LE NIGER, LE MALI, LE BURKINA FASO ET LE TCHAD SONT LES PAYS LES PLUS TOUCHES
Revenant sur la campagne agropastorale 2021-2022,Abdoulaye Mouhamadou révèle que les productions agricoles dans les pays du sahel et de l’Afrique de l’ouest sont estimées pour la production céréalière totale (maïs, mil, riz, sorgho, oignon et blé) à 73 millions de tonnes, soit une baisse de -2,2% par rapport à l’année dernière et en hausse de 2,7% par rapport à la moyenne des 5 dernières années. Il précise que les baisses les plus prononcées, comparées à l’année dernière, sont observées au Niger -39%, au Mali -15% au Burkina - 10%, et au Tchad -9%. Pour ce qui est du Cap-Vert, il affirme que cela fait la cinquième année consécutive que le pays n’a pas enregistré de production agricole significative.

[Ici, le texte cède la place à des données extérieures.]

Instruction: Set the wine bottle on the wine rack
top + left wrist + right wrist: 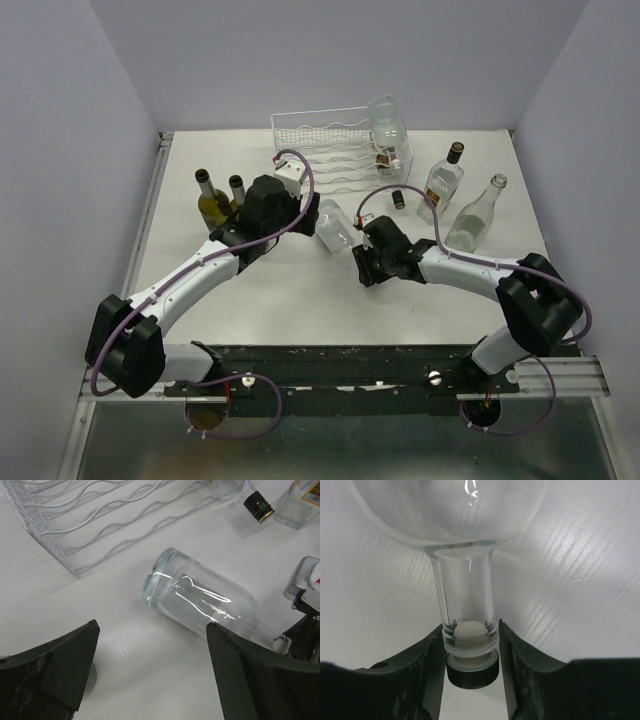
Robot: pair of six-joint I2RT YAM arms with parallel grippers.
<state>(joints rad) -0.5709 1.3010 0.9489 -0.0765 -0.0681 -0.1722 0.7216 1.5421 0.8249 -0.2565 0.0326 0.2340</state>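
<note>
A clear wine bottle (335, 228) (200, 600) lies on its side in the middle of the table, base toward the white wire wine rack (325, 150) (85, 525). My right gripper (362, 252) (470, 628) is shut on the bottle's neck (467, 595), just above its black-topped stopper (471, 672). My left gripper (312, 215) (151, 625) stands open on the bottle's left side near its base, with only bare table between its fingers. A second clear bottle (388, 132) lies on the rack's right end, its black cap (259, 506) pointing forward.
Two dark bottles (212, 200) (237, 190) stand left of the left arm. At the right are a square clear bottle with a black cap (442, 180) and a tall clear bottle (478, 212). Grey walls close in the table on three sides.
</note>
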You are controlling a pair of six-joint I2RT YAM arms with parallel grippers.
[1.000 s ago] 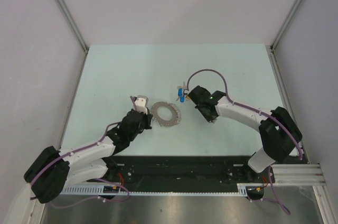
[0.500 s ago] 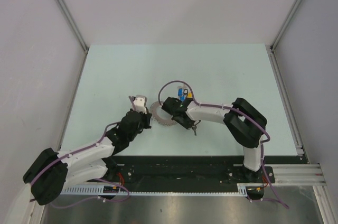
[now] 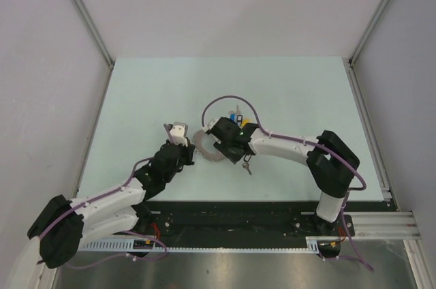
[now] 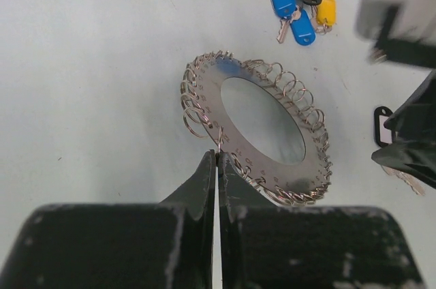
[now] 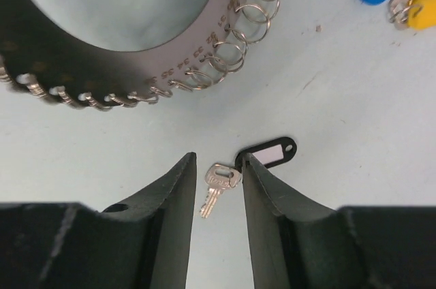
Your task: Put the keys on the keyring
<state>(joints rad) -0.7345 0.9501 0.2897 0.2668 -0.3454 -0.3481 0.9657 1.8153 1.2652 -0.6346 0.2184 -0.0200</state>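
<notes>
The keyring (image 4: 262,135) is a silvery disc rimmed with small wire loops, tilted up off the table; it also shows as the keyring (image 3: 208,149). My left gripper (image 4: 219,155) is shut on one wire loop at its near rim. A silver key (image 5: 216,187) with a black-rimmed tag (image 5: 269,153) lies on the table between the fingers of my right gripper (image 5: 219,163), which is open and just beside the ring. That key (image 3: 246,164) sits right of the ring. The other keys (image 4: 298,9), with blue and yellow heads, lie beyond the ring.
The pale green table (image 3: 150,98) is walled on three sides by grey panels. The right arm (image 3: 293,146) arches across the middle right, its purple cable looping above the key cluster (image 3: 238,120). The left arm (image 3: 116,197) reaches in from the near left.
My right arm swung left from the key cluster to the keyring's near right side, carrying the black-tagged key. Its jaws have opened and that key now lies on the table. The left gripper barely moved.
</notes>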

Pour la production des tubercules, elle est à 203,8 millions de tonnes, en hausse de 5% par rapport à l’année dernière. Une situation qui s’explique, selon lui, par le fait que les marchés ont été particulièrement affectés par la conjonction des crises sanitaires liées à la pandémie, la crise sécuritaire en nette détérioration dans la région, les crises politiques et la baisse importante de la production céréalière en particulier dans les pays du sahel. «Ceci a eu des conséquences sur la hausse des prix dans la région, aggravée par des coûts des marchés internationaux en conséquence et surtout le ralentissement du fret au niveau mondial et la hausse de la logistique», soutient M. Abdoulaye. Sur le plan international, il reste persuadé que la crise en Ukraine a assombri les perspectives concernant les approvisionnements en blé et surtout en engrais pour les prochains mois.
En effet, la campagne agricole 2022- 2023 a déjà commencé dans les zones bénéficiant de 2 campagnes agricoles de la région, et les prix des engrais sont déjà passés du simple au double dans certains pays comme le Burkina. La situation des marchés agricoles se caractérise par la persistance de la flambée des prix alimentaires depuis le début des récoltes de la campagne agricole 2021-2022. En ce mois de mars 2022, les hausses des prix, comparées à la moyenne quinquennale, sont de 41 à 46% sur le maïs atteignant plus de 100% dans certaines localités, 30 à 37% sur le mil et le sorgho et de 15 à 21% pour le riz. Les hausses des prix sont générales et elles sont observées dans tous les pays.